Biography

SCHMIDT

SCHMIDT - Something beautiful

I’m everything you want to see inme”, she says, through the veil of smoke from her cigarette. Gently, but determined. With a voice that sounds like birdsong. “Isn’t that my job as an artist? To seduce, to fulfil your fantasies?”, her big, smoky eyes blink imperceptibly, “and I do very much like to seduce.” A silence by way of challenge, then she laughs. ‘Coquettish’ – that’s what they used to call it, when a man didn’t know where he stood with you. – Is she for real, or playing a game? “Do you want the
truth or something beautiful?” she retorts disarmingly, with a quote from Paloma Faith. SCHMIDT is playing a game. A captivating one. With graphic allusions and quotations, optimistic, atmospheric and musical. References to 20s decadence and the black/white aesthetic of the 60s adorn the room where she’s showcasing herself and her ‘pop noir’. The “pop” part exudes an intoxicating lust for life, a mature swing
vibe and modern urbanity, all in the same breath. The “noir” part is provided by her voice and the dark, sensual enigmas she sings about.

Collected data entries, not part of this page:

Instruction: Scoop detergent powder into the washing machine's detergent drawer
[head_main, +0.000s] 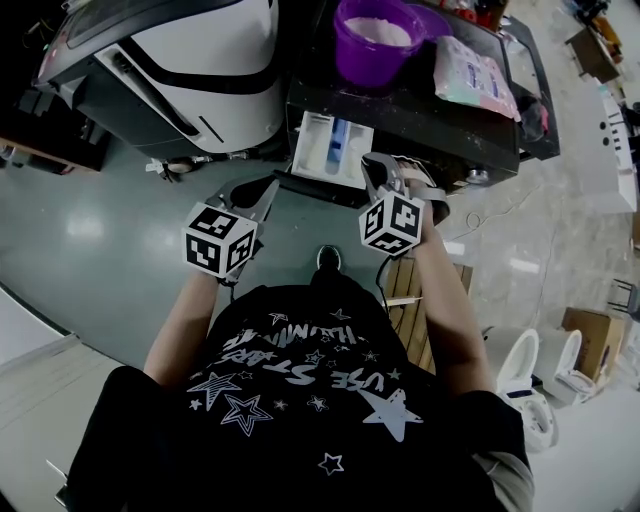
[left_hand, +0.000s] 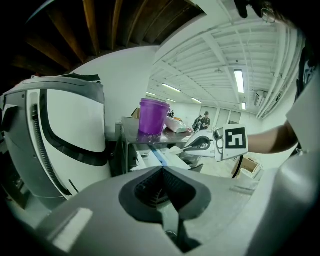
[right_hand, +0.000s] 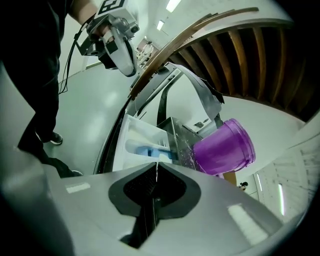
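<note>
The white detergent drawer (head_main: 330, 148) is pulled out of the dark washing machine (head_main: 440, 120); a blue insert (right_hand: 149, 150) sits in it. A purple tub (head_main: 375, 40) of white powder stands on the machine's top. My right gripper (head_main: 378, 172) is just right of the drawer, shut on a thin white spoon (left_hand: 175, 149) whose bowl points toward the drawer; in the right gripper view the spoon (right_hand: 157, 169) shows only edge-on. My left gripper (head_main: 263, 198) hangs left of the drawer, shut with nothing in it.
A large white appliance (head_main: 180, 60) stands to the left. A printed bag (head_main: 475, 75) lies on the machine's top right of the tub. A wooden slatted stand (head_main: 410, 300), toilets (head_main: 530, 370) and a cardboard box (head_main: 590, 335) are at the right.
</note>
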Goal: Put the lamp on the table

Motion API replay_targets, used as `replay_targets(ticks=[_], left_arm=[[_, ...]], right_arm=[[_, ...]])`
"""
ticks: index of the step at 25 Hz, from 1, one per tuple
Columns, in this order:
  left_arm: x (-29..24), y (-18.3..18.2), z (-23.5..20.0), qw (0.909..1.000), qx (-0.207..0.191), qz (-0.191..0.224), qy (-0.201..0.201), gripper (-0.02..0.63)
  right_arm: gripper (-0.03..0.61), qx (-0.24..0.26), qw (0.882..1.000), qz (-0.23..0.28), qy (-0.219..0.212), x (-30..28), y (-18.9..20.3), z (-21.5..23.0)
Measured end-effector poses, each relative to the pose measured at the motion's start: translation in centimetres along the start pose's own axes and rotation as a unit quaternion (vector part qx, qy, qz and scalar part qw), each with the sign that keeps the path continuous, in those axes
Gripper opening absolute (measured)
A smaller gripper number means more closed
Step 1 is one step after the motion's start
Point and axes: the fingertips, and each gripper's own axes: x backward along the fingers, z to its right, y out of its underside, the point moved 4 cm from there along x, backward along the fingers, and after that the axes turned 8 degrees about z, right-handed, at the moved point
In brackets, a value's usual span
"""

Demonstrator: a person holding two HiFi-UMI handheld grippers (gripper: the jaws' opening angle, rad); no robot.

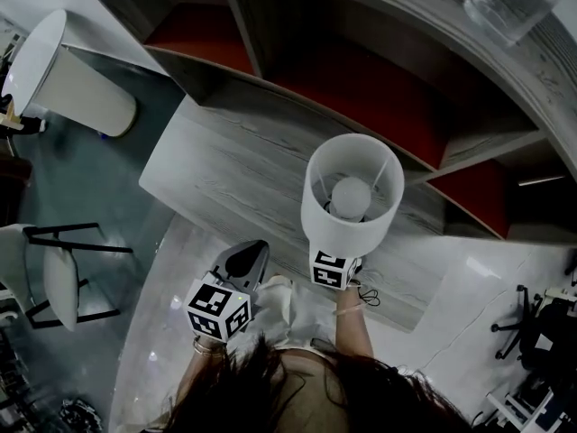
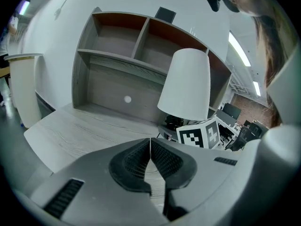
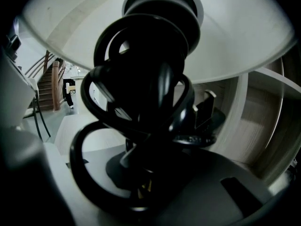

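Lamp [image 1: 352, 198]: shade [image 2: 186, 86] plain white; looped frame [image 3: 141, 93] beneath it glossy black.
Table [image 1: 225, 174]: pale grey, wood-grain pattern.
Shelf unit [image 1: 242, 16]: grey wood-grain frame; back panels dark red.
Left gripper [image 2: 150, 142]: light grey body; pads [image 2: 134, 161] black, finely ribbed.
Right gripper [image 3: 141, 185]: grey body.
Marker cubes [image 1: 219, 309]: black square patterns on white, one cube per gripper.

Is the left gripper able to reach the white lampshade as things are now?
Probably yes: the white conical lampshade stands close beside the left gripper, nothing between them, though its jaws are shut and must open first.
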Motion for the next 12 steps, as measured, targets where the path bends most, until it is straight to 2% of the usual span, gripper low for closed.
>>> replay_targets(ticks=[12], left_arm=[[-1.9,0.6,0.9,0.9995,0.008,-0.025,0.018,0.017]], right_arm=[[0.034,-0.004,1.000,-0.002,-0.010,-1.2,0.7,-0.6]])
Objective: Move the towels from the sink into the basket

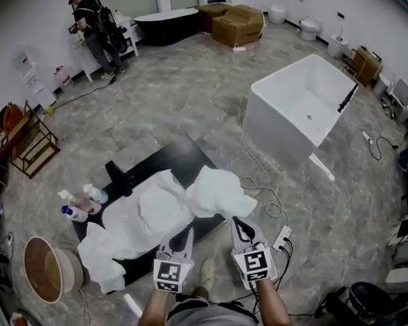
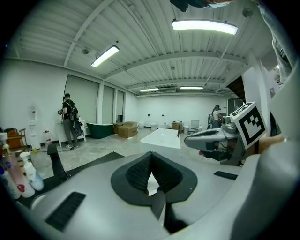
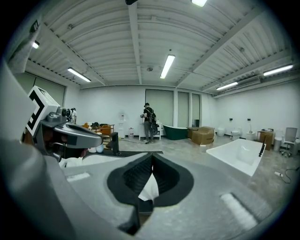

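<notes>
Left gripper (image 1: 184,232) and right gripper (image 1: 240,223) are hovering shut and empty at the near edge of the towels (image 1: 152,212), which are lying heaped over the sink (image 1: 157,162). Pickup is just starting, I judge: jaws need opening to pinch cloth, then carrying to the basket (image 1: 72,271).

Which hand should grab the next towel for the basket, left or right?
Probably left. The left claw is by the towels, on the basket side; the right claw is farther from it. Both are shut, so open first.

Wht towels (image 1: 149,212) heaped on blk sink (image 1: 165,159), round basket (image 1: 43,268) on floor
</notes>
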A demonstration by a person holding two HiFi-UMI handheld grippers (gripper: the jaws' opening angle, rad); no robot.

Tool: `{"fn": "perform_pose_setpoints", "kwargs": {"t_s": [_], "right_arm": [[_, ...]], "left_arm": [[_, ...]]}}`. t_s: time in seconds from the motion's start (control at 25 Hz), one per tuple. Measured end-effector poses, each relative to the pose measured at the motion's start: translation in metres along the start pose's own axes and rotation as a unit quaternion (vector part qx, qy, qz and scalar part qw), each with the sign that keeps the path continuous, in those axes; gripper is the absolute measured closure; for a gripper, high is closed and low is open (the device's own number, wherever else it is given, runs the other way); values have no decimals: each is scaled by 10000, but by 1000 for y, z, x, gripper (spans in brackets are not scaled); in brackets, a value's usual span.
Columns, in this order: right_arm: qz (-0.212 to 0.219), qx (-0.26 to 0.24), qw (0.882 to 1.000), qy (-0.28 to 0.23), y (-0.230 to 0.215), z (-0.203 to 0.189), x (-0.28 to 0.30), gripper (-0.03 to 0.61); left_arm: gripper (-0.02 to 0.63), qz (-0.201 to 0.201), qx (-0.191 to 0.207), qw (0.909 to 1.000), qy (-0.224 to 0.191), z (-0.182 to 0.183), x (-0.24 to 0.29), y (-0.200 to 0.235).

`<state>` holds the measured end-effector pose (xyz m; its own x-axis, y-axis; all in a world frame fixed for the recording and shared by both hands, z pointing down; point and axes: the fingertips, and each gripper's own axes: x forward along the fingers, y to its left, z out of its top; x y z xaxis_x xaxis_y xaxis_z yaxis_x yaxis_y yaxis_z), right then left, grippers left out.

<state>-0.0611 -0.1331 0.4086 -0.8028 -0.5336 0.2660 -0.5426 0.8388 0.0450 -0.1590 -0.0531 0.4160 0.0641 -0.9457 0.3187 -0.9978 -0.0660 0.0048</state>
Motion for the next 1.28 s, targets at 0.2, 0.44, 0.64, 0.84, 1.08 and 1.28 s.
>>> {"fn": "perform_pose_setpoints", "kwargs": {"t_s": [0.2, 0.44, 0.64, 0.84, 1.08, 1.28], "right_arm": [[-149, 159, 9995, 241, -12, -18, 47, 577], [102, 232, 9978, 607, -10, -46, 86, 366], [21, 34, 9965, 841, -13, -68, 111, 209], [-26, -107, 9935, 1130, -18, -92, 136, 81], [128, -222, 9865, 1616, -20, -133, 174, -6], [322, -160, 9796, 1979, -23, -157, 197, -12]], "left_arm": [[604, -67, -35, 9998, 176, -9, 33, 34], [604, -171, -74, 9993, 329, -23, 61, 52], [604, -239, -124, 9987, 422, -33, 75, 62], [604, -247, -220, 9979, 552, -46, 86, 73], [604, -212, -313, 9965, 740, -68, 101, 91], [604, -194, -417, 9950, 882, -80, 115, 100]]}}
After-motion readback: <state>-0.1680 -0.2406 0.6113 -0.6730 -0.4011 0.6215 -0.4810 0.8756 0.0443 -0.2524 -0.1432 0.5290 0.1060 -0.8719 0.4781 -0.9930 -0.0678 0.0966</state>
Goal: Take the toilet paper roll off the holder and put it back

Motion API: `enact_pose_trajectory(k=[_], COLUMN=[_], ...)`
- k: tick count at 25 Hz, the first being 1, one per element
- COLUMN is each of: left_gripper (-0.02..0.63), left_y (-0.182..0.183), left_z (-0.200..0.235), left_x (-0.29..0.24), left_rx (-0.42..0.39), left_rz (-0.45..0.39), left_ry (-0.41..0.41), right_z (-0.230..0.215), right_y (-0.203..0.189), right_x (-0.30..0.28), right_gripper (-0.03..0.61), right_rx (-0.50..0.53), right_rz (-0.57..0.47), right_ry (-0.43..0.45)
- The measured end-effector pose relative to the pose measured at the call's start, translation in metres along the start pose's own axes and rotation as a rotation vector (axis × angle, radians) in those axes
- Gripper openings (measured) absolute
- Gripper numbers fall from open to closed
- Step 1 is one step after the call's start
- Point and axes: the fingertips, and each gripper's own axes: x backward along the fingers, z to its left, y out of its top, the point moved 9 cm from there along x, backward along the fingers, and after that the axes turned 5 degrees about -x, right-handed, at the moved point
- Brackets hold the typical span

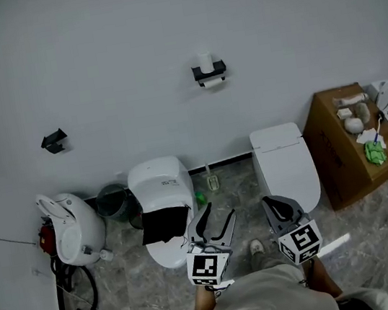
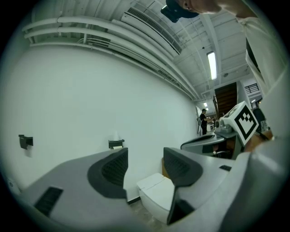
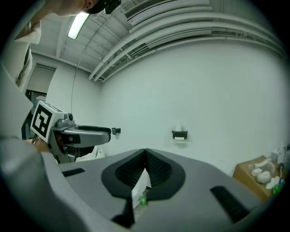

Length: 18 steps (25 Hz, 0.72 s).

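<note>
A black holder (image 1: 209, 74) is fixed high on the white wall, with a white toilet paper roll (image 1: 205, 61) standing upright on top of it. Both also show small and far off in the gripper views: the holder (image 2: 116, 144) and roll (image 2: 116, 137) past the left jaws, and the holder (image 3: 180, 134) and roll (image 3: 179, 127) past the right jaws. My left gripper (image 1: 217, 216) is held low, far below the holder, open with nothing between its jaws. My right gripper (image 1: 279, 206) hangs beside it, shut and empty.
Two white toilets (image 1: 162, 207) (image 1: 285, 165) stand against the wall below. A cardboard box (image 1: 339, 146) with small items on it is at the right. A second black wall bracket (image 1: 54, 141) is at the left, above a white appliance (image 1: 74, 228) and a bin (image 1: 114, 202).
</note>
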Motion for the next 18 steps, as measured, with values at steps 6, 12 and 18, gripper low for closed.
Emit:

Idon’t invoke any past era”, says SCHMIDT, “more an attitude to life. This notion of freedom, something that continuously finds expression, in art, in life. Surrendering to responsibility imposed from the outside – a university degree at 23, at 26 a big job. That’s not me. Why not live each day as if it was worth a lifetime in itself?” SCHMIDT is just 22. Hard to believe, so at ease with herself does she appear. Sensual excess is for her not an escape, but a conscious way of celebrating life. “I’m a tree with firm roots”, she smiles. “A tree with firm roots, stretching its branches wide in every direction, never losing its footing.” It’s something she’s always done. At 16 she left home to attend a music academy in South London. Chalk it up to wanderlust. At 17 she finally arrived in the US. Perhaps she became a singer so she could stay permanently on the move. And be everywhere at home. At the moment, home is between the poles of two cities. Berlin, the colourful, relaxed melting pot, where nothing is too off-beat: playing the Grand Madame on Kudamm, hanging out as a hippy in a Kreuzberg park, turning night into day in Berghain. The other pole is London, a commanding metropolis, driven by enormous speed and creative energy. This is where, one year ago, she met the songwriter and producer Guy Chambers. Accompanied by musicians from the legendary Ronnie Scott’s jazz club, SCHMIDT is playing in Chambers’ Orgasmatron, on the stages of small clubs and in the line-up of bizarre variety shows, while in the city the decade of cabaret celebrates a champagne-soaked resurrection under the title “Weimar Berlin”. SCHMIDT inhales deeply, is absorbed in the scene. She’s also writing with Guy Chambers in his Sleeper Sound Studios, day and night. A bristling symbiosis from which the songs and sounds develop

The atmospheric Shadowman is the bedrock, opening up all paths. It starts in Sin
City, taking a trip through epochs and states of being, via opulently orchestrated ballads like Stay to extraordinary but no less hit-worthy songs like In the Photo Booth, Voodoo Eyes or Boom Boom. In Alain Delon, SCHMIDT and Chambers skilfully play with the topic of the British cult series The Persuaders! (starring Roger Moore and Tony Curtis) – the permission to add lyrics to the tune was granted for the first time – and in the same way as this song oscillates between many styles and sound worlds, it is in a way the musical quintessence of the whole album: Femme SCHMIDT, her debut, and the first album since Robbie Williams’ Escapology to be fully managed by Guy Chambers. “We’ve created our own world. One made of real experiences and tangled fantasies of seduction, longing, love, pain and pleasure,” is how SCHMIDT describes the time in Sleeper Sound. “The songs weren’t just written – they flowed from this world.” She seems lost in reverie when she describes the creative process, struggling to find the single, apt word. She often switches from German to English for a sentence, as if she needs to look for the correct translation from a second self. – Is she for real, or playing a game? A knowing smile in answer. A beautiful game, in any case.